This year, Arizona celebrates its 50th anniversary of shunning DST. In 1968 the state Legislature voted to opt out of the Uniform Time Act that mandated daylight-saving time, a move that pushed sunset to a later hour. That was just not going to fly in a state where triple digits go on for months and residents wake up rooting for sunset.
Arizona may be the 39th-best state according to the latest rankings by U.S. News & World Report, but we are No. 1 when it comes to clock-based common sense.
Not that Arizona doesn’t feel the effects of disturbances in the time-change continuum.
• Arizona will be three hours behind New York, two hours behind Chicago, an hour behind Denver and the same time as Los Angeles.
• Sporting events outside Arizona will start an hour earlier, a welcome change when NCAA’s March Madness rolls around (though inconsequential for baseball because who outside of sports reporters watches to the end?).
• Shows will start earlier on some cable TV networks.
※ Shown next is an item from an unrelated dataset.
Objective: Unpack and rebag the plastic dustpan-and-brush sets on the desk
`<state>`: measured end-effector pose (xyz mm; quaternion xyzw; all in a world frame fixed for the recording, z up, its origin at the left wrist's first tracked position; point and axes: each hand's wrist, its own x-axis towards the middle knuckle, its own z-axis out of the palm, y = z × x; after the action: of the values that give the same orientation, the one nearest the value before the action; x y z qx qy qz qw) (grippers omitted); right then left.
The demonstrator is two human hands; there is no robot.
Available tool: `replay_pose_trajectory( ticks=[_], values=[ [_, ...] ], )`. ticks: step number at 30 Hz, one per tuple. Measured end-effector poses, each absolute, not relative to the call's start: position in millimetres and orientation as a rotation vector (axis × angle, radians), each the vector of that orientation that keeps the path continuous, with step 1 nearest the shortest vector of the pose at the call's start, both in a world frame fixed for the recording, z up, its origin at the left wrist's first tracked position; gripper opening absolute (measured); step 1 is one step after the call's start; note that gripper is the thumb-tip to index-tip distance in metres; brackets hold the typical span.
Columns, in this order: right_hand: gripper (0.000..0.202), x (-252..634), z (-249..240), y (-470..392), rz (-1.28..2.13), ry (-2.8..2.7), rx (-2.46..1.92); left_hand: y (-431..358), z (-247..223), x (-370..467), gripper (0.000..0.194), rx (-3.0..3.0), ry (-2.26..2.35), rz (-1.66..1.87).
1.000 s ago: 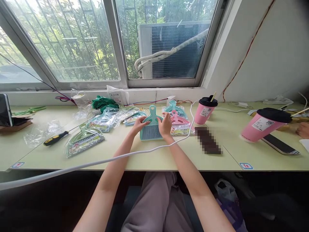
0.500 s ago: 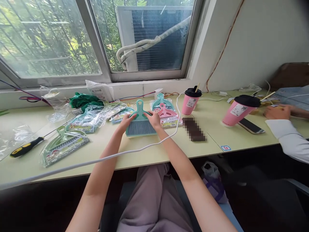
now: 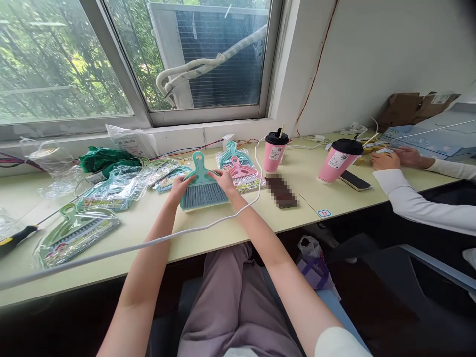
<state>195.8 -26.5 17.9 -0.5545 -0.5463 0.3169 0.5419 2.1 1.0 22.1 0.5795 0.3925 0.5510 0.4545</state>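
Between my two hands is a mint-green dustpan and brush set (image 3: pixel 204 191), its looped handle pointing toward the window and its grey bristles toward me. My left hand (image 3: pixel 181 188) grips its left side, thumb on top. On the other side my right hand (image 3: pixel 223 182) holds the right edge, thumb also on the green plastic. The fingers beneath are hidden. Just behind my right hand lie a wrapped pink dustpan set (image 3: pixel 241 170) and a wrapped teal one (image 3: pixel 231 151). A wrapped green set (image 3: pixel 78 230) lies to the left.
A white cable (image 3: pixel 208 225) crosses above my forearms. Two pink cups (image 3: pixel 275 153) with straws, a pixelated dark object (image 3: pixel 281 191) and a phone (image 3: pixel 356 180) are right. A screwdriver (image 3: pixel 17 239) lies far left. A co-worker's hands (image 3: pixel 386 158) are at the far right.
The view has swung to the right, so everything sits further left and more of the co-worker's arms and boxes shows. My hands keep the same hold on the green set.
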Motion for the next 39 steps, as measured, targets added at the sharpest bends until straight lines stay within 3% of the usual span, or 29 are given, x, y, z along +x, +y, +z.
replay_pose_trajectory(
  ticks=[5,11,16,20,23,27,31,33,36,39],
  values=[
    [0.07,203.2,7.9,-16.7,0.964,-1.255,-1.179,28.0,20.7,-25.4,0.037,1.114,0.965,1.717],
    [0.043,161.7,-7.4,-43.7,0.474,-2.069,-1.336,55.0,6.4,-66.0,0.042,0.727,0.996,1.966],
    [0.038,143.6,-16.0,-48.5,0.368,-2.424,-1.362,57.4,-8.8,-67.7,0.033,0.743,1.062,1.973],
    [0.03,151.4,-13.4,-44.4,0.306,-2.329,-1.444,57.2,-14.4,-57.1,0.031,0.793,1.079,1.901],
    [0.038,156.1,-10.9,-46.1,0.251,-2.169,-1.616,54.5,-12.8,-49.3,0.029,0.8,1.044,1.841],
    [0.03,161.7,-5.1,-48.1,0.398,-2.138,-1.693,46.8,-6.5,-41.5,0.021,0.76,1.029,1.74],
    [0.035,162.8,-0.6,-50.5,0.467,-2.076,-1.679,41.5,-1.9,-38.0,0.014,0.709,1.018,1.689],
    [0.031,159.8,-1.2,-52.1,0.407,-2.012,-1.726,40.7,-1.5,-37.5,0.018,0.696,1.026,1.676],
    [0.041,155.3,-4.9,-50.5,0.336,-1.994,-1.78,40.5,-3.0,-37.5,0.027,0.739,1.048,1.657],
    [0.033,156.0,-10.0,-43.5,0.45,-2.12,-1.663,41.3,-6.4,-38.6,0.031,0.815,1.006,1.706]
  ],
)
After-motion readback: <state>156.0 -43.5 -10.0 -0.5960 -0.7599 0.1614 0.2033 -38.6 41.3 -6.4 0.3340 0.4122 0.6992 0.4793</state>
AMC’s “The Walking Dead,” for example, lurches back to 9 p.m. Sundays from 10 p.m., making it available to a younger audience for which it is completely inappropriate.
• More importantly for Arizona, the sun will set at its normally scheduled time, though in summer it’s always way-too-late-thirty. If DST were enforced, the sun would stay up until 8:42 p.m. around the summer solstice, past the bedtime of the average Baby Boomer.